Building Value in Risk Management
This session at PRIMA 2015 addressed how to build value in your risk management program, which can result in effective and self-sustaining results in building a strong risk culture and support for your risk management program.
The speakers included Jack Flindt, Pinal County and Dean Coughenour, ARM, City of Flagstaff.
- What is one word used to describe a risk manager? Safety
- What one word describes management use to describe risk management? Necessary
- What one word would staff use to describe risk management? Helpful
- What is the role of risk management? To protect
Risk management is about relationships; it is about being out in front of the claim, not behind the claim. Risk management programs are meant to be proactive and less reactive. Ways to demonstrate value in risk management are: safety compliance, handling claims, saving budget, reducing injuries, eliminating roadblocks, consulting with your clients, a sense of urgency, and meeting expectations.
If it’s not broke, don’t fix it. The employee is one of the best risk managers for your company. They are the ones who are involved, who are the first to see the incident, they know the work environment, they know the culture. They will be able to provide the best perspective of the incident and how the company can prevent one from happening again.

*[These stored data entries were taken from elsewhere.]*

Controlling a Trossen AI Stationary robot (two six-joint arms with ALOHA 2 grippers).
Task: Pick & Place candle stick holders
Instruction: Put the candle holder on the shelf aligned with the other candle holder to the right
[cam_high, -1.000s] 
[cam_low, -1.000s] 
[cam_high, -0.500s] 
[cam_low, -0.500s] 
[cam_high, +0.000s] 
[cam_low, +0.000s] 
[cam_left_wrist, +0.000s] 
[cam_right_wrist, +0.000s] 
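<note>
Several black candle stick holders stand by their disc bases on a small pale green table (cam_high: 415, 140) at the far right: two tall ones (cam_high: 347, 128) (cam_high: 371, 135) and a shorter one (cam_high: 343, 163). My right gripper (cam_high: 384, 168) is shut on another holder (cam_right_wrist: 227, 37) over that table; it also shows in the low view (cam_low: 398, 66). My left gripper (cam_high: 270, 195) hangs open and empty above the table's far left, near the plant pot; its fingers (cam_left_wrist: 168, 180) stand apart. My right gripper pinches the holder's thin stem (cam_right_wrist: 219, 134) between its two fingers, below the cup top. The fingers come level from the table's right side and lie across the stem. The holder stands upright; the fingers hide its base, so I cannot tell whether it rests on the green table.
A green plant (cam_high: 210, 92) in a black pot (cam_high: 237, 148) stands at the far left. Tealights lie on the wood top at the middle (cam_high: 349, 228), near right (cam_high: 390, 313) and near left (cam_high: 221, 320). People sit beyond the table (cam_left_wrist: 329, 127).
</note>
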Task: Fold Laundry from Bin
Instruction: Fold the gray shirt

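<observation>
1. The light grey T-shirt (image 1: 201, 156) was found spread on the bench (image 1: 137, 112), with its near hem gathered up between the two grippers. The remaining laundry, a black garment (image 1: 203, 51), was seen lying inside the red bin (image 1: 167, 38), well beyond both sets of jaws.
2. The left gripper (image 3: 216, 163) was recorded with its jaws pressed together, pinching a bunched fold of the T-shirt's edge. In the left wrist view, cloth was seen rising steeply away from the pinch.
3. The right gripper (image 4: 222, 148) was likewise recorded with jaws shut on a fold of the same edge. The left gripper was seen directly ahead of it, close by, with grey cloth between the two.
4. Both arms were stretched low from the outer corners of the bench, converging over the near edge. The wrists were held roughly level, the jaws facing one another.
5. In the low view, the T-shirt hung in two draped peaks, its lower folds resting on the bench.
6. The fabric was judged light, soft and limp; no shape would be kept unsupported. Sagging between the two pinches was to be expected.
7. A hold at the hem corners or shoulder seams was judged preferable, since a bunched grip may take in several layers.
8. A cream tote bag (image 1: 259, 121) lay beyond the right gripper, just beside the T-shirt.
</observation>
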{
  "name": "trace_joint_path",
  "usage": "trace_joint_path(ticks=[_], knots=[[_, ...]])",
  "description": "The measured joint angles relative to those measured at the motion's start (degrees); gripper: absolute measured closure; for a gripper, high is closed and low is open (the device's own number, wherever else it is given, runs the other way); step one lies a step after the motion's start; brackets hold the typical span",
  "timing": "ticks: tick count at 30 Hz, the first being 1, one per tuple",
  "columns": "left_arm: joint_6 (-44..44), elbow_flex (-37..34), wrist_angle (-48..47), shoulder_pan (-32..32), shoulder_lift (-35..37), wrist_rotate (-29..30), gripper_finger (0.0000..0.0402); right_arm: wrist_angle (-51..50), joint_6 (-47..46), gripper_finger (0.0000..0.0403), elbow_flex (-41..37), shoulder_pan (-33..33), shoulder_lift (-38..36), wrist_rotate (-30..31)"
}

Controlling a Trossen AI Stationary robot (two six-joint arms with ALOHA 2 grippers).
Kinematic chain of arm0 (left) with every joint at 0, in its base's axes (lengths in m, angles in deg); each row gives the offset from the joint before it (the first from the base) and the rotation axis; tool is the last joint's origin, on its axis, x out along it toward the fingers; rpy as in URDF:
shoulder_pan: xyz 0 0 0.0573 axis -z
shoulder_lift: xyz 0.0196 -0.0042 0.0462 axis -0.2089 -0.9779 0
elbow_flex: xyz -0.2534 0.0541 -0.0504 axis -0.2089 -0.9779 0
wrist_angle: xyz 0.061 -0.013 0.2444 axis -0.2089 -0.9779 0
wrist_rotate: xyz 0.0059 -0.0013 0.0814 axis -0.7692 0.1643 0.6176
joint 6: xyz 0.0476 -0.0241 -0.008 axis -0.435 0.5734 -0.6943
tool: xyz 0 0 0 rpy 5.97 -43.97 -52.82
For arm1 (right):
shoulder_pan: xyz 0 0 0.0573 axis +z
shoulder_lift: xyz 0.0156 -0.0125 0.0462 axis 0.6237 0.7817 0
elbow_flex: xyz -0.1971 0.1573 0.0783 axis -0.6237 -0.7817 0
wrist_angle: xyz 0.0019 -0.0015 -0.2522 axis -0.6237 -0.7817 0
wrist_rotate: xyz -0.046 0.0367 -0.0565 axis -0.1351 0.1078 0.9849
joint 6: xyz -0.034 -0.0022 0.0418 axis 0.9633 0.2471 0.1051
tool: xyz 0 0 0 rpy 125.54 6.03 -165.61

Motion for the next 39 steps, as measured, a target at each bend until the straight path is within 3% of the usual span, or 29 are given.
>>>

What can the company do to prevent accidents?
- Listen more
- Entertain new ideas
- Offer more feedback
- Consider another perspective
- Walk in coworker’s shoes
- Spent time outside your comfort zone
- Celebrate success
- Encourage an environment of trust
- Create an innovative culture
When an accident occurs, an opportunity is created. An accident happened, now the company can look at the situation and create a plan to protect the next employee from injury or assets from loss. There are two solutions for an accident: 1) engineered control, built or designed to totally prevent or lessen the likelihood of injury and 2) administrative control, which requires human intervention such as training, a policy, or a procedure. That is risk management.